— Нет, а сейчас сколько?
— Двадцать девять минут двенадцатого.
— Интересные часы, — бормотал шофёр, — никогда таких не видел.
Он взял со стола свечу, пошёл в угол и осветил высокие старинные часы. Залитые трепетным светом свечи, они блестели голубоватым фарфором, стёклами, искристыми ободками выпуклого циферблата.
— Стоят, — с сожалением сказал шофёр, — пылью уже покрылись…
Подняв свечу, он взгромоздился на кресло, открыл механизм часов, качнул круглый маятник и нажал какую-то шестерёнку.
Неожиданно-прекрасные, чистые и нежные, проплыли по залу звуки пасторали. Хрустальные и серебряные молоточки плавно прикасались к чему-то звонко трепещущему, певучему, и оно, словно весенний ручей, струило в тишину тёмного зала мягкие полутоны, соединяло в светлой гармонии протяжные терции, переливалось и таяло, замирая под сводами.
Шофёр отпустил шестерёнку. Музыка оборвалась.
— Не идут, — сокрушённо вздохнул шофёр, — пока держишь рукой — идут, а отпустишь — не идут.
Он поставил на стол свечу и пожелал мне спокойной ночи.
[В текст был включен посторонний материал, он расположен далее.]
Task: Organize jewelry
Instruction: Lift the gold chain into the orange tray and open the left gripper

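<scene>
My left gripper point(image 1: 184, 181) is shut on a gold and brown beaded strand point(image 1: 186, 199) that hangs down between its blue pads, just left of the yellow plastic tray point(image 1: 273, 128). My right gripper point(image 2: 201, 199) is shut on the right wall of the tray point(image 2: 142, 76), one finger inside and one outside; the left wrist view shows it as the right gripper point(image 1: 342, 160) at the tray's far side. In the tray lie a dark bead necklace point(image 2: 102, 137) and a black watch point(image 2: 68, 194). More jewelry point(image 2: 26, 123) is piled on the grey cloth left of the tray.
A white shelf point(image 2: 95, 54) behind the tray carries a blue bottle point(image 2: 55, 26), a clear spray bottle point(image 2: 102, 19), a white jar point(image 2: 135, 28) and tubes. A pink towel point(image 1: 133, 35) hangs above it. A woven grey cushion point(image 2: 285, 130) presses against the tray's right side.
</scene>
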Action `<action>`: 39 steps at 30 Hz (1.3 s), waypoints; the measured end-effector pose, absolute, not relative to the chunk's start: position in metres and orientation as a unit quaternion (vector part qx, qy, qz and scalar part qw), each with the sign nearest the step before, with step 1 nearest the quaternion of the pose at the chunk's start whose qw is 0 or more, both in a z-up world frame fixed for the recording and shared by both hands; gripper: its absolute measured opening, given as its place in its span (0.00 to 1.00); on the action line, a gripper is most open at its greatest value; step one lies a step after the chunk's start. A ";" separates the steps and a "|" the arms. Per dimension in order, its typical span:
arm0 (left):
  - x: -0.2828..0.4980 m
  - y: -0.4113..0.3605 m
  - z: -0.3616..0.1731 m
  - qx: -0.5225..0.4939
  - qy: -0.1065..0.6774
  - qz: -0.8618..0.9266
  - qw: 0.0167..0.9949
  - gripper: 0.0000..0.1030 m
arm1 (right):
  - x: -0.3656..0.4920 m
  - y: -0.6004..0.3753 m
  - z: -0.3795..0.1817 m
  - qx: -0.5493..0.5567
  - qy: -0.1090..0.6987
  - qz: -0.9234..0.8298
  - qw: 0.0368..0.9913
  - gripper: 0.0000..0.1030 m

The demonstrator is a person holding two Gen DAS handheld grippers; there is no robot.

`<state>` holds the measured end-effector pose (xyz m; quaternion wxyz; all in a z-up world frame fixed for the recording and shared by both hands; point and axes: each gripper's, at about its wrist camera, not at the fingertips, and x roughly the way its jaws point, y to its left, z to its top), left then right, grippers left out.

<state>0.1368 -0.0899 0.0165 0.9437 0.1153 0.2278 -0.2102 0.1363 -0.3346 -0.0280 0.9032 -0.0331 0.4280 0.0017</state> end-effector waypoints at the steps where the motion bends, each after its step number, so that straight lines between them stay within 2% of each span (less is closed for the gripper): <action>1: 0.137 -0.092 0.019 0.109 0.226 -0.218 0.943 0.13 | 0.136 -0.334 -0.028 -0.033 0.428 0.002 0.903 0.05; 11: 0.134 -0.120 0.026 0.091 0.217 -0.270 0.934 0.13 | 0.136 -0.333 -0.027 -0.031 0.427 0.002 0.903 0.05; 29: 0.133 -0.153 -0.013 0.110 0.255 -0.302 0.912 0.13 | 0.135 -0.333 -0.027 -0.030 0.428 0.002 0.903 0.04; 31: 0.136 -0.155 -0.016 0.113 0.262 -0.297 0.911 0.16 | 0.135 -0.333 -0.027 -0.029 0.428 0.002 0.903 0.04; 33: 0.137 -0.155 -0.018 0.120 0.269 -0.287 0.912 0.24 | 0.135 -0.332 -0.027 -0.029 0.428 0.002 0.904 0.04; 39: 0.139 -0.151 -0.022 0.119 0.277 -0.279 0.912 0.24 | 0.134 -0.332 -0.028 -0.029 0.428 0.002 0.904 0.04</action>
Опять я хотел сказать ему, чтобы он ложился спать в зале, и опять ничего не сказал. Вместо того, чтобы сказать ему о своей тревоге, я ответил негромко:
— Спокойной ночи.
Шофёр погасил свечу, поднял штору среднего окна и вышел.
В прозрачно-синем окне, между корявыми чёрными вязами, появилась большая мертвенно-белая луна.
Луна проложила на полу голубую дорогу и осветила на дубовой стене длинный ряд портретов.
Я закрыл глаза.
* * *
Когда нервы напряжены, слух обостряется, — человек начинает слушать то, чего в обычном состоянии ни за что не услышал бы.
Лёжа в зале, я слышал, как сапоги шофёра простучали по деревянным ступеням лестницы, по бетону подъезда и затихли у машины.
Потом я услышал свистящий глухой шум крыльев. Это пролетел филин.